▶ The task: Nothing should differ between your answer and the records below.

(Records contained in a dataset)
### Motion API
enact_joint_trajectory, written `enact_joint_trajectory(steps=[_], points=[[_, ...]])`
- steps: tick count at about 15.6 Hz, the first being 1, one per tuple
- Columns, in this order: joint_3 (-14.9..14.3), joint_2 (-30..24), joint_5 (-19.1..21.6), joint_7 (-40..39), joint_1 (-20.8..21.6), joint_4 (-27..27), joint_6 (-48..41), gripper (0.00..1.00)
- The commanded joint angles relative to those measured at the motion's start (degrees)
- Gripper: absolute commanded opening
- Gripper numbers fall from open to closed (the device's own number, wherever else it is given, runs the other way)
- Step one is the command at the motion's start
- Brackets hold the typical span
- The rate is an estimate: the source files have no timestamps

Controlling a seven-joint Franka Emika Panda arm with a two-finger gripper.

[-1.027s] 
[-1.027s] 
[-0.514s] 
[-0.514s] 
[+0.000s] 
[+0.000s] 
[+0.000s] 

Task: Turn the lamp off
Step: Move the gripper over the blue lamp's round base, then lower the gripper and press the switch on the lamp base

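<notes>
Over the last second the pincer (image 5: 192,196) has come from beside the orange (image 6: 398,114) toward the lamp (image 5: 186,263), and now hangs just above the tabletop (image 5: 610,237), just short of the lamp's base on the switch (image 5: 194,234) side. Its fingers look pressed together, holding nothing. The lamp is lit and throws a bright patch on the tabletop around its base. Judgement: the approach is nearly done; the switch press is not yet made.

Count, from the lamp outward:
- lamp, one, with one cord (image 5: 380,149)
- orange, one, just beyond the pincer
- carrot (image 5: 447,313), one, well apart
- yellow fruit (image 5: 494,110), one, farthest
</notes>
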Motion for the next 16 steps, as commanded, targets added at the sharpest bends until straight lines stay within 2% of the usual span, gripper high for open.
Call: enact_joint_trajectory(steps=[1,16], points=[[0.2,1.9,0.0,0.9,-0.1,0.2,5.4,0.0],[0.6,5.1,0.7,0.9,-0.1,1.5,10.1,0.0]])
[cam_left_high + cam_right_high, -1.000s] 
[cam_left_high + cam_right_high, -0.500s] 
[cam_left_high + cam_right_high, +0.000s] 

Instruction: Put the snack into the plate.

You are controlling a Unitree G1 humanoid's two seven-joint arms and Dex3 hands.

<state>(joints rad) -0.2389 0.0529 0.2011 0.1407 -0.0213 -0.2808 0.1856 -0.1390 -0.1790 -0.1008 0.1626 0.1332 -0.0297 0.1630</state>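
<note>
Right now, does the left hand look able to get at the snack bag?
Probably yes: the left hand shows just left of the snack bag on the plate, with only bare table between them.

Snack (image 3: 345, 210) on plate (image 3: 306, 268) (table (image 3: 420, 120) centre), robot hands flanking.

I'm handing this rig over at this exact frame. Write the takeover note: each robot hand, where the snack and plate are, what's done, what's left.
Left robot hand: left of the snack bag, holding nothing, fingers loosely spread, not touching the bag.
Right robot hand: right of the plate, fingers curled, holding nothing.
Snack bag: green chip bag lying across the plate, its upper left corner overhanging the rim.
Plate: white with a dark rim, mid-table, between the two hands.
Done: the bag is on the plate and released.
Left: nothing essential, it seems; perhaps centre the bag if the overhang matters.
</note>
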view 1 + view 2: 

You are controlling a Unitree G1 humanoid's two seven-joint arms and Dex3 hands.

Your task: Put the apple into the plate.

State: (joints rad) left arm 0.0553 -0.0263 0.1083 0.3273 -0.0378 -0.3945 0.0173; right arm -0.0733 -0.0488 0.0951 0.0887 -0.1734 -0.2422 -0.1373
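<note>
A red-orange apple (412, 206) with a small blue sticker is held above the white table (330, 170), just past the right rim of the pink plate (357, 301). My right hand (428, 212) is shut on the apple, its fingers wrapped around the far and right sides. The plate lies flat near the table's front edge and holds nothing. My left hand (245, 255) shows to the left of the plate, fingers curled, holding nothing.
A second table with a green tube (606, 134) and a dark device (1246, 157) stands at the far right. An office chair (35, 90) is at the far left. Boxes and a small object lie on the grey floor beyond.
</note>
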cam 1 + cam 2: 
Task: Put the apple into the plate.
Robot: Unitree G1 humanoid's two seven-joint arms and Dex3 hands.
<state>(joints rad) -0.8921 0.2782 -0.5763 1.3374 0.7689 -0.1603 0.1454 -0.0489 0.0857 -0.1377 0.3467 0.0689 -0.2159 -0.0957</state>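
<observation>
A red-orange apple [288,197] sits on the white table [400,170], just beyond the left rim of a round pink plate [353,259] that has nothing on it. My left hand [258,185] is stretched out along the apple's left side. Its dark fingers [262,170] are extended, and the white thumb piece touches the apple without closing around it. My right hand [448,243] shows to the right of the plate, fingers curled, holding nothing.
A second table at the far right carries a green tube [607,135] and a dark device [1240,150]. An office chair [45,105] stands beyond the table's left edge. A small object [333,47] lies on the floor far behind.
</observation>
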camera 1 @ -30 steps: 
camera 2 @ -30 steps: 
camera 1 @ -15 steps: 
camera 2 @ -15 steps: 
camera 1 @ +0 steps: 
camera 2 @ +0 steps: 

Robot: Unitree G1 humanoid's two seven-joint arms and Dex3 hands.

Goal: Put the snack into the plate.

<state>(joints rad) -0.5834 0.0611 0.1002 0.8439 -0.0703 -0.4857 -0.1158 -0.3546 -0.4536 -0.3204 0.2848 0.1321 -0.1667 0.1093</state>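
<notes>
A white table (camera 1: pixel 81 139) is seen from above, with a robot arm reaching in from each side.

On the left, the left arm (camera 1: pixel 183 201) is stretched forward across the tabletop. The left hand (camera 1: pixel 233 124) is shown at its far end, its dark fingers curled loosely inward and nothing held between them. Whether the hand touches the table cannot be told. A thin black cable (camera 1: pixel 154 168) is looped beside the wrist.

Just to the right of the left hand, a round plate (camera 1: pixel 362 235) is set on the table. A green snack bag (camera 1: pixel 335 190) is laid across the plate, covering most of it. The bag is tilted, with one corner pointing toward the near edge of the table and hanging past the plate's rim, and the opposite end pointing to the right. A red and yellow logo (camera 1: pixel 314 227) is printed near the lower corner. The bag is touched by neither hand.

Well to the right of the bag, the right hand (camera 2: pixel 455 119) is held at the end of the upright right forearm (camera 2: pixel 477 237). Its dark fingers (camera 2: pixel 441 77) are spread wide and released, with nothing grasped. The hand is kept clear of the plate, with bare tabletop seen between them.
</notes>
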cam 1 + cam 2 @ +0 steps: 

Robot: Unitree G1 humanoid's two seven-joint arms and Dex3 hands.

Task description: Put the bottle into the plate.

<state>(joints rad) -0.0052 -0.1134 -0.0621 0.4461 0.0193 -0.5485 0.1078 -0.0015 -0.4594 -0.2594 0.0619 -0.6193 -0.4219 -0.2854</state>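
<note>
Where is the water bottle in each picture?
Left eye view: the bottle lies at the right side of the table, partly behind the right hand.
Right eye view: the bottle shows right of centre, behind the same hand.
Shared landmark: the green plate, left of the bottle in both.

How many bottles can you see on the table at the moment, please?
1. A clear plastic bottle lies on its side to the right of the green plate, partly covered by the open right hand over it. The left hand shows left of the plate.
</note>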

▶ Exercise result:
### Motion API
enact_joint_trajectory, written `enact_joint_trajectory(steps=[_], points=[[_, ...]])`
- steps: tick count at about 15.6 Hz, the first being 1, one per tuple
- Columns, in this order: joint_3 (-14.9..14.3), joint_2 (-30..24), joint_5 (-19.1..21.6), joint_7 (-40..39), joint_1 (-20.8..21.6), joint_4 (-27..27), joint_6 (-48..41), gripper (0.00..1.00)
- The commanded joint angles relative to those measured at the motion's start (degrees)
- Gripper: absolute commanded opening
- Gripper numbers fall from open to closed (the device's own number, wherever else it is given, runs the other way)
- Step one is the command at the motion's start
- Brackets hold the typical span
- The rate is an estimate: the source files have no timestamps

Controlling a seven-joint Franka Emika Panda arm with a two-finger gripper.

[-1.027s] 
[-1.027s] 
[-0.514s] 
[-0.514s] 
[+0.000s] 
[+0.000s] 
[+0.000s] 

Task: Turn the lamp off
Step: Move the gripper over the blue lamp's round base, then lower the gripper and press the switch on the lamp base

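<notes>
Over the last second the pincer (image 5: 192,196) has come from beside the orange (image 6: 398,114) toward the lamp (image 5: 186,263), and now hangs just above the tabletop (image 5: 610,237), just short of the lamp's base on the switch (image 5: 194,234) side. Its fingers look pressed together, holding nothing. The lamp is lit and throws a bright patch on the tabletop around its base. Judgement: the approach is nearly done; the switch press is not yet made.

Count, from the lamp outward:
- lamp, one, with one cord (image 5: 380,149)
- orange, one, just beyond the pincer
- carrot (image 5: 447,313), one, well apart
- yellow fruit (image 5: 494,110), one, farthest
</notes>
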Motion for the next 16 steps, as commanded, targets added at the sharpest bends until straight lines stay within 2% of the usual span, gripper high for open.
Call: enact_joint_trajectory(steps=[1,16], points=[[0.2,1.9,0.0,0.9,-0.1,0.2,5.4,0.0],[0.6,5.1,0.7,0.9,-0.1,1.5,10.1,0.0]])
[cam_left_high + cam_right_high, -1.000s] 
[cam_left_high + cam_right_high, -0.500s] 
[cam_left_high + cam_right_high, +0.000s] 

Instruction: Put the snack into the plate.

You are controlling a Unitree G1 humanoid's two seven-joint arms and Dex3 hands.

<state>(joints rad) -0.2389 0.0529 0.2011 0.1407 -0.0213 -0.2808 0.1856 -0.1390 -0.1790 -0.1008 0.1626 0.1332 -0.0297 0.1630</state>
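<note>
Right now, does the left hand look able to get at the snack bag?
Probably yes: the left hand shows just left of the snack bag on the plate, with only bare table between them.

Snack (image 3: 345, 210) on plate (image 3: 306, 268) (table (image 3: 420, 120) centre), robot hands flanking.

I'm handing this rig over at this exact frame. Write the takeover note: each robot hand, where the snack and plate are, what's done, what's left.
Left robot hand: left of the snack bag, holding nothing, fingers loosely spread, not touching the bag.
Right robot hand: right of the plate, fingers curled, holding nothing.
Snack bag: green chip bag lying across the plate, its upper left corner overhanging the rim.
Plate: white with a dark rim, mid-table, between the two hands.
Done: the bag is on the plate and released.
Left: nothing essential, it seems; perhaps centre the bag if the overhang matters.
</note>
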view 1 + view 2: 

You are controlling a Unitree G1 humanoid's two seven-joint arms and Dex3 hands.

Your task: Put the apple into the plate.

State: (joints rad) left arm 0.0553 -0.0263 0.1083 0.3273 -0.0378 -0.3945 0.0173; right arm -0.0733 -0.0488 0.0951 0.0887 -0.1734 -0.2422 -0.1373
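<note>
A red-orange apple (412, 206) with a small blue sticker is held above the white table (330, 170), just past the right rim of the pink plate (357, 301). My right hand (428, 212) is shut on the apple, its fingers wrapped around the far and right sides. The plate lies flat near the table's front edge and holds nothing. My left hand (245, 255) shows to the left of the plate, fingers curled, holding nothing.
A second table with a green tube (606, 134) and a dark device (1246, 157) stands at the far right. An office chair (35, 90) is at the far left. Boxes and a small object lie on the grey floor beyond.
</note>
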cam 1 + cam 2: 
Task: Put the apple into the plate.
Robot: Unitree G1 humanoid's two seven-joint arms and Dex3 hands.
<state>(joints rad) -0.8921 0.2782 -0.5763 1.3374 0.7689 -0.1603 0.1454 -0.0489 0.0857 -0.1377 0.3467 0.0689 -0.2159 -0.0957</state>
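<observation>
A red-orange apple [288,197] sits on the white table [400,170], just beyond the left rim of a round pink plate [353,259] that has nothing on it. My left hand [258,185] is stretched out along the apple's left side. Its dark fingers [262,170] are extended, and the white thumb piece touches the apple without closing around it. My right hand [448,243] shows to the right of the plate, fingers curled, holding nothing.
A second table at the far right carries a green tube [607,135] and a dark device [1240,150]. An office chair [45,105] stands beyond the table's left edge. A small object [333,47] lies on the floor far behind.
</observation>
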camera 1 @ -30 steps: 
camera 2 @ -30 steps: 
camera 1 @ -15 steps: 
camera 2 @ -15 steps: 
camera 1 @ +0 steps: 
camera 2 @ +0 steps: 

Robot: Unitree G1 humanoid's two seven-joint arms and Dex3 hands.

Goal: Put the snack into the plate.

<state>(joints rad) -0.5834 0.0611 0.1002 0.8439 -0.0703 -0.4857 -0.1158 -0.3546 -0.4536 -0.3204 0.2848 0.1321 -0.1667 0.1093</state>
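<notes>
A white table (camera 1: pixel 81 139) is seen from above, with a robot arm reaching in from each side.

On the left, the left arm (camera 1: pixel 183 201) is stretched forward across the tabletop. The left hand (camera 1: pixel 233 124) is shown at its far end, its dark fingers curled loosely inward and nothing held between them. Whether the hand touches the table cannot be told. A thin black cable (camera 1: pixel 154 168) is looped beside the wrist.

Just to the right of the left hand, a round plate (camera 1: pixel 362 235) is set on the table. A green snack bag (camera 1: pixel 335 190) is laid across the plate, covering most of it. The bag is tilted, with one corner pointing toward the near edge of the table and hanging past the plate's rim, and the opposite end pointing to the right. A red and yellow logo (camera 1: pixel 314 227) is printed near the lower corner. The bag is touched by neither hand.

Well to the right of the bag, the right hand (camera 2: pixel 455 119) is held at the end of the upright right forearm (camera 2: pixel 477 237). Its dark fingers (camera 2: pixel 441 77) are spread wide and released, with nothing grasped. The hand is kept clear of the plate, with bare tabletop seen between them.
</notes>
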cam 1 + cam 2 @ +0 steps: 

Robot: Unitree G1 humanoid's two seven-joint arms and Dex3 hands.

Task description: Put the bottle into the plate.

<state>(joints rad) -0.0052 -0.1134 -0.0621 0.4461 0.0193 -0.5485 0.1078 -0.0015 -0.4594 -0.2594 0.0619 -0.6193 -0.4219 -0.2854</state>
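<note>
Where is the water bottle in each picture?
Left eye view: the bottle lies at the right side of the table, partly behind the right hand.
Right eye view: the bottle shows right of centre, behind the same hand.
Shared landmark: the green plate, left of the bottle in both.

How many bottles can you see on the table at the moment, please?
1. A clear plastic bottle lies on its side to the right of the green plate, partly covered by the open right hand over it. The left hand shows left of the plate.
</note>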

The response to this exercise is now finished.